About Circuit: Built specifically to host the Grand Prix, it has been a part of the F1 calendar since 2012, and is the scene of Hamilton’s last-ever win for McClaren before he made the switch to Mercedes. 

Size does matter in Texas, as we all know, and supporters won’t be surprised to see how wide and arching the first turn is on this marvellously exciting and enthralling track that leaves plenty of room for overtaking. 

Stretching over  308.405 km, it’s now a staple part of the Formula One race circuit. 

Mexican Grand Prix (October 25-27)

Location: Autódromo Hermanos Rodríguez

About Circuit: Since its reintroduction to the Formula One circuit in 2015, this racetrack has been mainly dominated by two drivers, with Verstappen and Hamilton winning five of the six runnings.

Situated a whopping 2,000 metres above sea level, the Autódromo Hermanos Rodríguez is the highest racetrack on the Formula One calendar, which means drivers must acclimatise before participating. The thinning air also decreases the performance of car engines, making the Mexican Grand Prix a unique and exciting event.

November – Brazil, Las Vegas Grand Prix

Brazilian Grand Prix (November 1-3) 

Location: Autódromo José Carlos Pace 

About Circuit: Otherwise referred to as the Interlagos, the Autódromo José Carlos Pace is up there with the most testing of circuits. 

Although short in length, its elevation changes and tight corners makes it a tough task for drivers. The infamous “Senna S” section is especially infamous. Named after Brazilian F1 legend Ayrton Senna, it requires precision and skill to navigate and has bested many elite drivers.

Keep an eye out for the passionate Brazilian fans, also known as “torcedores”, who create an intense and colourful ambiance throughout the race weekend.

Las Vegas Grand Prix (November 21-23)

Location: Las Vegas Strip Street Circuit

About Circuit: Racing fans hit the jackpot when Las Vegas was announced as a venue as part of the Formula One calendar in 2023. The city first hosted the Caesars Palace Grand Prix in 1981, which was part of the Formula One World Championship. However, due to poor track conditions and lack of spectator interest, the event was discontinued after only two editions.

It bounced back with a bang in 2023 – with Verstappen coming out on top for Red Bull Racing. Stretching for 6.2km, the 17-turn street circuit winds its way past iconic locations like Caesars Palace, the Bellagio and the Venetian.

December – Qatar, Abu Dhabi Grand Prix

Qatar Grand Prix (November  29 – December 1)

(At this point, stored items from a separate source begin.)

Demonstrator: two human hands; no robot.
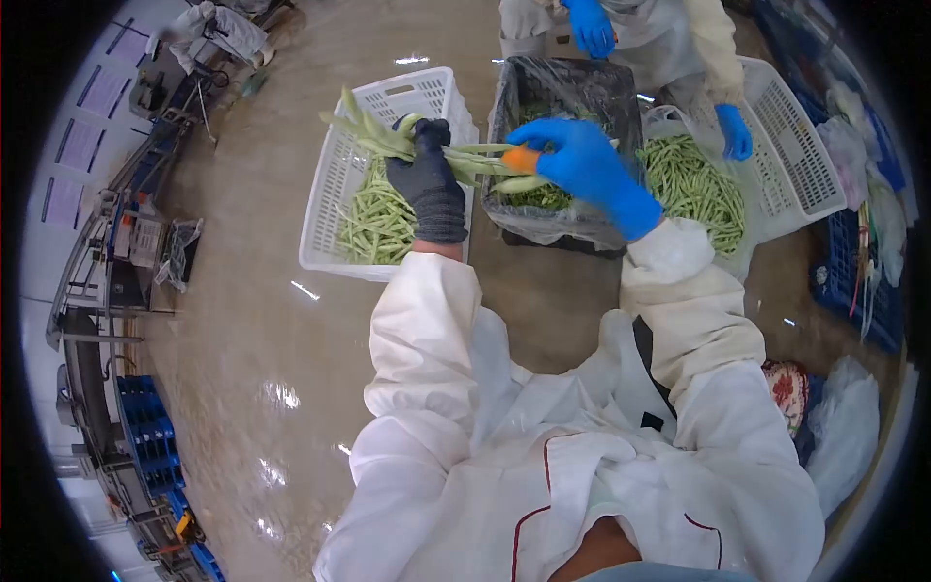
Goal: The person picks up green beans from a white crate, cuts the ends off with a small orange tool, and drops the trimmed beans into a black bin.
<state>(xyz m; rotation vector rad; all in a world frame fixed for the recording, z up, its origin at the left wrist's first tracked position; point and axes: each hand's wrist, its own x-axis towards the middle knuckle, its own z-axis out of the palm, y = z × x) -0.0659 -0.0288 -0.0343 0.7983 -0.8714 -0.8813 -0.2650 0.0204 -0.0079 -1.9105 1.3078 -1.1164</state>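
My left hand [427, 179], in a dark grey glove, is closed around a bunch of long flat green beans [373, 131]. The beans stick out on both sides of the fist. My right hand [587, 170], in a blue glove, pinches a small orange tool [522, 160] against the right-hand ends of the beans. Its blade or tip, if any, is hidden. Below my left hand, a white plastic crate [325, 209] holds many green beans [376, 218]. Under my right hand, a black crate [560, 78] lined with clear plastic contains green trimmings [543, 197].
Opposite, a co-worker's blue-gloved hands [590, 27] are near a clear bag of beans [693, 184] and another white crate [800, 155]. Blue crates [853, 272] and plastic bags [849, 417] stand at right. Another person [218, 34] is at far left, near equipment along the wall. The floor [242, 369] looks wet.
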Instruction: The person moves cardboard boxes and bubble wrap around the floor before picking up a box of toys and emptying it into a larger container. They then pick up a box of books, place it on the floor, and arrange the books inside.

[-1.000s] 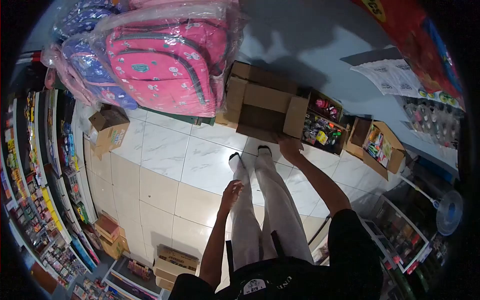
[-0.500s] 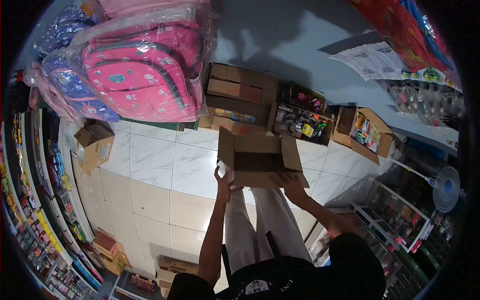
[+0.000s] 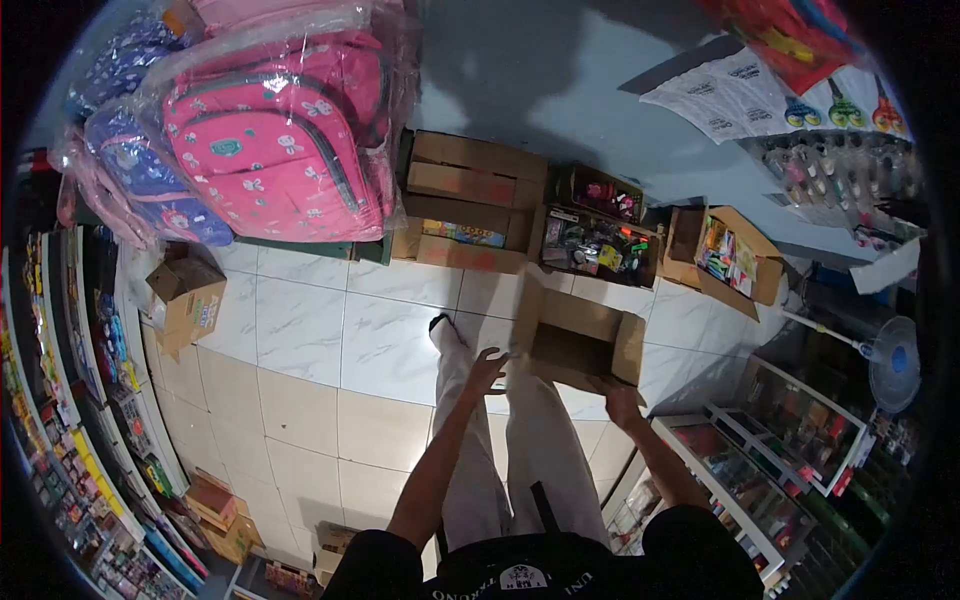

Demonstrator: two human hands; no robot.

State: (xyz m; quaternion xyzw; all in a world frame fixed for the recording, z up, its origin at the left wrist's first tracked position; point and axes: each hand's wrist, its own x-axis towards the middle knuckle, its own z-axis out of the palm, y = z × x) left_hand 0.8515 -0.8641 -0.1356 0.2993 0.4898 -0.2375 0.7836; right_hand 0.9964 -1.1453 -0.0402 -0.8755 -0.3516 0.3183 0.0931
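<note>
An open cardboard box [image 3: 576, 314] is held in front of my legs, its flaps raised and its inside in shadow. My right hand [image 3: 621, 402] grips the box's near right corner, fingers at the rim. Just off the box's left side, my left hand [image 3: 486, 373] has its fingers stretched apart, the fingertips close to the cardboard. Beyond the box, a tray of small packaged goods [image 3: 600, 248] stands on the floor by the wall.
Pink backpacks in plastic [image 3: 265, 150] stand at upper left, beside stacked cartons [image 3: 470, 185]. An open carton of goods [image 3: 735, 260] lies right of the tray. A white fan [image 3: 890, 365] and glass display case [image 3: 800, 420] are at right, stocked shelves [image 3: 120, 400] at left.
The box has moved right and turned slightly. My left hand has come off its left side, while my right hand has stayed on the near right corner. One foot now shows stepped forward.
</note>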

Location: Losail International Circuit 

About Circuit: Located in the heart of the desert, the Losail International Circuit is surrounded by stunning sand dunes. While its beauty is nigh-on unbeatable, all the focus and attention turns to an incredible racetrack that is brimming with all the modern touches that makes a Formula One circuit so great. 

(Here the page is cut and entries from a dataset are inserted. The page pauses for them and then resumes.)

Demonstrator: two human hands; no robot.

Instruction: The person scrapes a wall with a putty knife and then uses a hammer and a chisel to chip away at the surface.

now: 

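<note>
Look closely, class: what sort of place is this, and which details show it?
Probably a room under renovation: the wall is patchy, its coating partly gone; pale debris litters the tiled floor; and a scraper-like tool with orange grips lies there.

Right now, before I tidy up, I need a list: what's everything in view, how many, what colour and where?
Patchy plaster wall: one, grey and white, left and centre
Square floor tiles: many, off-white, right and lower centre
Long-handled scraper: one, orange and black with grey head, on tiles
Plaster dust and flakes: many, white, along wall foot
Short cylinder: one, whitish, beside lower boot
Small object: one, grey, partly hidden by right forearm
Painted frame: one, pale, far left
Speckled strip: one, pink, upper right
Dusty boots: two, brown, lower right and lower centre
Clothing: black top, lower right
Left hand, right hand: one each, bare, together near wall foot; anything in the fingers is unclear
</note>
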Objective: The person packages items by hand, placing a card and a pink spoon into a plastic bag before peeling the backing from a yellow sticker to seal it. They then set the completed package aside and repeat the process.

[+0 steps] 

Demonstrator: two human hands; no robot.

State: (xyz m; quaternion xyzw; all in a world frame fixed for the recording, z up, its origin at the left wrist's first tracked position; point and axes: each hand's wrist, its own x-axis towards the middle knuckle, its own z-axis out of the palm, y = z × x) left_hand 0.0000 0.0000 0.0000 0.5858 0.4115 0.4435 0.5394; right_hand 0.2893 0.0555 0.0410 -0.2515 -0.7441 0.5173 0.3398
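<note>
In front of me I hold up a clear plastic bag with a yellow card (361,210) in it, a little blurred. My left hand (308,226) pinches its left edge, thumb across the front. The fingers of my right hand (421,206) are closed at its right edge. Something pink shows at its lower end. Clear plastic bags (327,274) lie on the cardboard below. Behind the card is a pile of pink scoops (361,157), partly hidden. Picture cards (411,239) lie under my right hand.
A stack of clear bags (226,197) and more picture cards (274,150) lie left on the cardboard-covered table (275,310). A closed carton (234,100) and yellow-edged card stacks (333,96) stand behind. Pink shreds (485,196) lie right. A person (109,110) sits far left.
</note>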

An example of such technological advancement is the circuit’s lighting, which is fully illuminated by a state-of-the-art floodlighting system. The Qatar Grand Prix is held at night to counter the extreme heat in the heart of the dunes, and the lighting makes for an incredible viewing experience. 

The track is dominated by medium-paced and fast-paced corners truncated by a rapid 1km straight, where drivers can really let their wheels fly. 

Abu Dhabi Grand Prix (December 6-8)

Location: Yas Island

About Circuit: A state-of-the-art racing track covering 5.554 kilometres and 21 turns, Yas Island is a unique design, where super wealthy onlookers can watch the race unfold at the iconic Yas Viceroy Hotel that spans over it. There is a pit lane that passes under the hotel, too.